▶ Problem details: The entries below are to be printed again word for word.

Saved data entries

[Start of Attachment]

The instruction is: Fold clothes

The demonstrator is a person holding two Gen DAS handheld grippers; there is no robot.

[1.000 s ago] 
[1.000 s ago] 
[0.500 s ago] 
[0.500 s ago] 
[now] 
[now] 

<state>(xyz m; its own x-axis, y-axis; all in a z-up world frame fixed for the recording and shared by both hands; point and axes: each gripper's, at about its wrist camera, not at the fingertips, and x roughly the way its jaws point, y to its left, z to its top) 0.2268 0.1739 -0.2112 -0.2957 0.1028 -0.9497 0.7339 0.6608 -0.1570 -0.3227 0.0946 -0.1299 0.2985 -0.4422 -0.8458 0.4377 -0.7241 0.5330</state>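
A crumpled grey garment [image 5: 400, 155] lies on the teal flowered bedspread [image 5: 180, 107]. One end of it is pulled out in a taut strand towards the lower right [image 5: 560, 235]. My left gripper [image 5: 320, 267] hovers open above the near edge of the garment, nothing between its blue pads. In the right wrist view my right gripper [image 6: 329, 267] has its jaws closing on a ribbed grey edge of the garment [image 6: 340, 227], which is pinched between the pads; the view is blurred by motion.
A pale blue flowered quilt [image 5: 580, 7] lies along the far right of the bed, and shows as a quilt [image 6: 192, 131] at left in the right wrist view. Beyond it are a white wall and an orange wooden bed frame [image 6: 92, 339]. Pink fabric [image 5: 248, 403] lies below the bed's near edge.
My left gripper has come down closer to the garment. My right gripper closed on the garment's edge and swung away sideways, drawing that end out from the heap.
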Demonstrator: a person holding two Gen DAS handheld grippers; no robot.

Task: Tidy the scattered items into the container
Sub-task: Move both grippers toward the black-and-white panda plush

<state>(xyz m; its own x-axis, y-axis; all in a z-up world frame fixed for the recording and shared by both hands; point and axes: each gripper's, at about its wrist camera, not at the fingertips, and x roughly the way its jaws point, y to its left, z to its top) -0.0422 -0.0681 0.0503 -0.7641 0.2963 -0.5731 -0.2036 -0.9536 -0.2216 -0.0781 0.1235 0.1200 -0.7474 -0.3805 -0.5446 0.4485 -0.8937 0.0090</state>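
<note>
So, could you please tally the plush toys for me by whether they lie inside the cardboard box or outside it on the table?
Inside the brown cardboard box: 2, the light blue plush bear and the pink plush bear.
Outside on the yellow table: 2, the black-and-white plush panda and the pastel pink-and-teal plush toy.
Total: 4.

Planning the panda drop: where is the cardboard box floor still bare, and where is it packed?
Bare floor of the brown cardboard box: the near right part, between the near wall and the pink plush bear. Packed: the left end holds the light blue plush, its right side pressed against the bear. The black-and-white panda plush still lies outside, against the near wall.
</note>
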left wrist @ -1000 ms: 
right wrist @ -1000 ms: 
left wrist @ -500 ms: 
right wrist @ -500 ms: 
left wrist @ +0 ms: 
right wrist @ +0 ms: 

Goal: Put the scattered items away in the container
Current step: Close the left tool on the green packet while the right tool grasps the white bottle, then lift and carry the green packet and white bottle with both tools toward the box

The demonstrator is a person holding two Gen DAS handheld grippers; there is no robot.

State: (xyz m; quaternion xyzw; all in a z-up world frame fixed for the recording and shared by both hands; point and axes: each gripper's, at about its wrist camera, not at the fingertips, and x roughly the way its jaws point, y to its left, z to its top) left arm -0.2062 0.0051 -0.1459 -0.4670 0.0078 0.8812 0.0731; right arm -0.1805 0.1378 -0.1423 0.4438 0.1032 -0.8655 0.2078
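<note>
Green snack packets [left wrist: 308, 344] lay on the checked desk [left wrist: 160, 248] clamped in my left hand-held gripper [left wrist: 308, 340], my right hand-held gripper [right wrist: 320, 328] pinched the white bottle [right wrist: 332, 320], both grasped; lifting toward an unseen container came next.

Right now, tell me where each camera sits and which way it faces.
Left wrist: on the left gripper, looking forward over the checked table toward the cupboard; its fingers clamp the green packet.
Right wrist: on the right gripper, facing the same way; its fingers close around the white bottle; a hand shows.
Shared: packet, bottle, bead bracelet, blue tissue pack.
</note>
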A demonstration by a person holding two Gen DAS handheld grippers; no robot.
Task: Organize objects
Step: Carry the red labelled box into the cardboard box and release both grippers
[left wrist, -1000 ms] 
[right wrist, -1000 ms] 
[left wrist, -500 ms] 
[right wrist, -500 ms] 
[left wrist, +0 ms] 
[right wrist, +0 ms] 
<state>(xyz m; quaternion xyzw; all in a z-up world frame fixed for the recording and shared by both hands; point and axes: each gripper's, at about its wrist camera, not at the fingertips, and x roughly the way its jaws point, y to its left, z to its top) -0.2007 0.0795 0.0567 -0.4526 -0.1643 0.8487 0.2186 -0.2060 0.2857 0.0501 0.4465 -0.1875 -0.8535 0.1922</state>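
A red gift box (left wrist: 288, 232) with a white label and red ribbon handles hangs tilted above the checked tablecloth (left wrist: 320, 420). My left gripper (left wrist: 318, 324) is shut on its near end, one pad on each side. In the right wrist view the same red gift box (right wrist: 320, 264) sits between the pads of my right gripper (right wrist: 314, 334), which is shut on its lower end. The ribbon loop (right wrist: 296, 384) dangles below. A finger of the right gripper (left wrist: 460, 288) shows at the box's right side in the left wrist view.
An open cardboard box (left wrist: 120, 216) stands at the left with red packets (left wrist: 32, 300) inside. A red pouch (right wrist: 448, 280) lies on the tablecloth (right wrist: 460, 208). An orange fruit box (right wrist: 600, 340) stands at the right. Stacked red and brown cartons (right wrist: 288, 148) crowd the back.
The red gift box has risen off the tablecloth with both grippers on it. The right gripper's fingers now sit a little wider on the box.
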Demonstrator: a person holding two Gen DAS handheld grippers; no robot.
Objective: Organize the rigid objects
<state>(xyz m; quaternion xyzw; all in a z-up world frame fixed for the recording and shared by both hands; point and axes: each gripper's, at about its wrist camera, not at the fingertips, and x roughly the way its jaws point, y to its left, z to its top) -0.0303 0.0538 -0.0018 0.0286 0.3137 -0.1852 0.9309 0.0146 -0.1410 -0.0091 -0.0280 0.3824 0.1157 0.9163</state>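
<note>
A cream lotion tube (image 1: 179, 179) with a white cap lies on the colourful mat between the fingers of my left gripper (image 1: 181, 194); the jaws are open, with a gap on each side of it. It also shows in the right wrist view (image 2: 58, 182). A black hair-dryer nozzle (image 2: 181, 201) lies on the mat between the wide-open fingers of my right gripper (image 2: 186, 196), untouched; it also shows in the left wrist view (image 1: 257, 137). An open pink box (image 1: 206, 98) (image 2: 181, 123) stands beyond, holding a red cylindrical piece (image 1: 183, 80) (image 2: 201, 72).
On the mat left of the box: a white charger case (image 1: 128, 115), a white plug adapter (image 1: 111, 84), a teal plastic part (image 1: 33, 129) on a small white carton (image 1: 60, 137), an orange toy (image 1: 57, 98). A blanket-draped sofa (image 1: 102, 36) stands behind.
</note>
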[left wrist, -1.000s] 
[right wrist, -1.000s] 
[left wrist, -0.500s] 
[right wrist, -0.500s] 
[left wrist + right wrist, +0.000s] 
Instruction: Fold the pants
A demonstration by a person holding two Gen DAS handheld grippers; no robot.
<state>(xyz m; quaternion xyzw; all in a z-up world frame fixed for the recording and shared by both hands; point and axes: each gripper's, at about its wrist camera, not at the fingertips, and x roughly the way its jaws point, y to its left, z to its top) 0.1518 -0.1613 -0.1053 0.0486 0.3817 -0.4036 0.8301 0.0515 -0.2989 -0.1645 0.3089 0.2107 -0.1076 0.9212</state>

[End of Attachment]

▶ Solution to the exercise:
The instruction is: Fold clothes

The demonstrator is a person holding two Gen DAS handheld grippers; there is no robot.

[1.000 s ago] 
[1.000 s ago] 
[0.500 s ago] 
[0.500 s ago] 
[now] 
[now] 

<state>(xyz m; its own x-axis, y-axis; all in a z-up world frame fixed for the recording and shared by both hands; point and axes: each gripper's, at about its wrist camera, not at the fingertips, and x roughly the way its jaws point, y to its left, z to its top) 0.2268 0.1739 -0.2112 -0.2957 0.1028 -0.9497 0.7339 0.6608 -0.1570 -0.3227 0.0946 -0.1299 0.2985 -0.4422 -0.8458 0.4377 -0.7241 0.5330</state>
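A crumpled grey garment [image 5: 400, 155] lies on the teal flowered bedspread [image 5: 180, 107]. One end of it is pulled out in a taut strand towards the lower right [image 5: 560, 235]. My left gripper [image 5: 320, 267] hovers open above the near edge of the garment, nothing between its blue pads. In the right wrist view my right gripper [image 6: 329, 267] has its jaws closing on a ribbed grey edge of the garment [image 6: 340, 227], which is pinched between the pads; the view is blurred by motion.
A pale blue flowered quilt [image 5: 580, 7] lies along the far right of the bed, and shows as a quilt [image 6: 192, 131] at left in the right wrist view. Beyond it are a white wall and an orange wooden bed frame [image 6: 92, 339]. Pink fabric [image 5: 248, 403] lies below the bed's near edge.
My left gripper has come down closer to the garment. My right gripper closed on the garment's edge and swung away sideways, drawing that end out from the heap.
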Demonstrator: a person holding two Gen DAS handheld grippers; no robot.

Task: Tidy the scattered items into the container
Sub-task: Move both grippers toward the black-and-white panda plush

<state>(xyz m; its own x-axis, y-axis; all in a z-up world frame fixed for the recording and shared by both hands; point and axes: each gripper's, at about its wrist camera, not at the fingertips, and x roughly the way its jaws point, y to its left, z to its top) -0.0422 -0.0681 0.0503 -0.7641 0.2963 -0.5731 -0.2036 -0.9536 -0.2216 -0.0781 0.1235 0.1200 -0.7474 -0.3805 -0.5446 0.4485 -0.8937 0.0090</state>
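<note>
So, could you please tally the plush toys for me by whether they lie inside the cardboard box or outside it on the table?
Inside the brown cardboard box: 2, the light blue plush bear and the pink plush bear.
Outside on the yellow table: 2, the black-and-white plush panda and the pastel pink-and-teal plush toy.
Total: 4.

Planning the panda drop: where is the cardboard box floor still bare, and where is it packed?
Bare floor of the brown cardboard box: the near right part, between the near wall and the pink plush bear. Packed: the left end holds the light blue plush, its right side pressed against the bear. The black-and-white panda plush still lies outside, against the near wall.
</note>
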left wrist @ -1000 ms: 
right wrist @ -1000 ms: 
left wrist @ -500 ms: 
right wrist @ -500 ms: 
left wrist @ +0 ms: 
right wrist @ +0 ms: 

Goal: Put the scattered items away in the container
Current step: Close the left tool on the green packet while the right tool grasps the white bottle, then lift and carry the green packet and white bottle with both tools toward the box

The demonstrator is a person holding two Gen DAS handheld grippers; there is no robot.

State: (xyz m; quaternion xyzw; all in a z-up world frame fixed for the recording and shared by both hands; point and axes: each gripper's, at about its wrist camera, not at the fingertips, and x roughly the way its jaws point, y to its left, z to its top) left arm -0.2062 0.0051 -0.1459 -0.4670 0.0078 0.8812 0.0731; right arm -0.1805 0.1378 -0.1423 0.4438 0.1032 -0.8655 0.2078
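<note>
Green snack packets [left wrist: 308, 344] lay on the checked desk [left wrist: 160, 248] clamped in my left hand-held gripper [left wrist: 308, 340], my right hand-held gripper [right wrist: 320, 328] pinched the white bottle [right wrist: 332, 320], both grasped; lifting toward an unseen container came next.

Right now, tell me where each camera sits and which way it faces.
Left wrist: on the left gripper, looking forward over the checked table toward the cupboard; its fingers clamp the green packet.
Right wrist: on the right gripper, facing the same way; its fingers close around the white bottle; a hand shows.
Shared: packet, bottle, bead bracelet, blue tissue pack.
</note>
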A demonstration by a person holding two Gen DAS handheld grippers; no robot.
Task: Organize objects
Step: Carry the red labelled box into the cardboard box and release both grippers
[left wrist, -1000 ms] 
[right wrist, -1000 ms] 
[left wrist, -500 ms] 
[right wrist, -500 ms] 
[left wrist, +0 ms] 
[right wrist, +0 ms] 
<state>(xyz m; quaternion xyzw; all in a z-up world frame fixed for the recording and shared by both hands; point and axes: each gripper's, at about its wrist camera, not at the fingertips, and x roughly the way its jaws point, y to its left, z to its top) -0.2007 0.0795 0.0567 -0.4526 -0.1643 0.8487 0.2186 -0.2060 0.2857 0.0501 0.4465 -0.1875 -0.8535 0.1922</state>
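A red gift box (left wrist: 288, 232) with a white label and red ribbon handles hangs tilted above the checked tablecloth (left wrist: 320, 420). My left gripper (left wrist: 318, 324) is shut on its near end, one pad on each side. In the right wrist view the same red gift box (right wrist: 320, 264) sits between the pads of my right gripper (right wrist: 314, 334), which is shut on its lower end. The ribbon loop (right wrist: 296, 384) dangles below. A finger of the right gripper (left wrist: 460, 288) shows at the box's right side in the left wrist view.
An open cardboard box (left wrist: 120, 216) stands at the left with red packets (left wrist: 32, 300) inside. A red pouch (right wrist: 448, 280) lies on the tablecloth (right wrist: 460, 208). An orange fruit box (right wrist: 600, 340) stands at the right. Stacked red and brown cartons (right wrist: 288, 148) crowd the back.
The red gift box has risen off the tablecloth with both grippers on it. The right gripper's fingers now sit a little wider on the box.
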Demonstrator: a person holding two Gen DAS handheld grippers; no robot.
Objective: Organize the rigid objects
<state>(xyz m; quaternion xyzw; all in a z-up world frame fixed for the recording and shared by both hands; point and axes: each gripper's, at about its wrist camera, not at the fingertips, and x roughly the way its jaws point, y to its left, z to its top) -0.0303 0.0538 -0.0018 0.0286 0.3137 -0.1852 0.9309 0.0146 -0.1410 -0.0091 -0.0280 0.3824 0.1157 0.9163</state>
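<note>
A cream lotion tube (image 1: 179, 179) with a white cap lies on the colourful mat between the fingers of my left gripper (image 1: 181, 194); the jaws are open, with a gap on each side of it. It also shows in the right wrist view (image 2: 58, 182). A black hair-dryer nozzle (image 2: 181, 201) lies on the mat between the wide-open fingers of my right gripper (image 2: 186, 196), untouched; it also shows in the left wrist view (image 1: 257, 137). An open pink box (image 1: 206, 98) (image 2: 181, 123) stands beyond, holding a red cylindrical piece (image 1: 183, 80) (image 2: 201, 72).
On the mat left of the box: a white charger case (image 1: 128, 115), a white plug adapter (image 1: 111, 84), a teal plastic part (image 1: 33, 129) on a small white carton (image 1: 60, 137), an orange toy (image 1: 57, 98). A blanket-draped sofa (image 1: 102, 36) stands behind.
</note>
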[left wrist, -1.000s] 
[right wrist, -1.000s] 
[left wrist, -0.500s] 
[right wrist, -0.500s] 
[left wrist + right wrist, +0.000s] 
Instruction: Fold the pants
A demonstration by a person holding two Gen DAS handheld grippers; no robot.
<state>(xyz m; quaternion xyzw; all in a z-up world frame fixed for the recording and shared by both hands; point and axes: each gripper's, at about its wrist camera, not at the fingertips, and x roughly the way its jaws point, y to its left, z to its top) 0.1518 -0.1613 -0.1053 0.0486 0.3817 -0.4036 0.8301 0.0515 -0.2989 -0.1645 0.3089 0.2107 -0.1076 0.9212</state>

The output contains the complete answer to the exercise.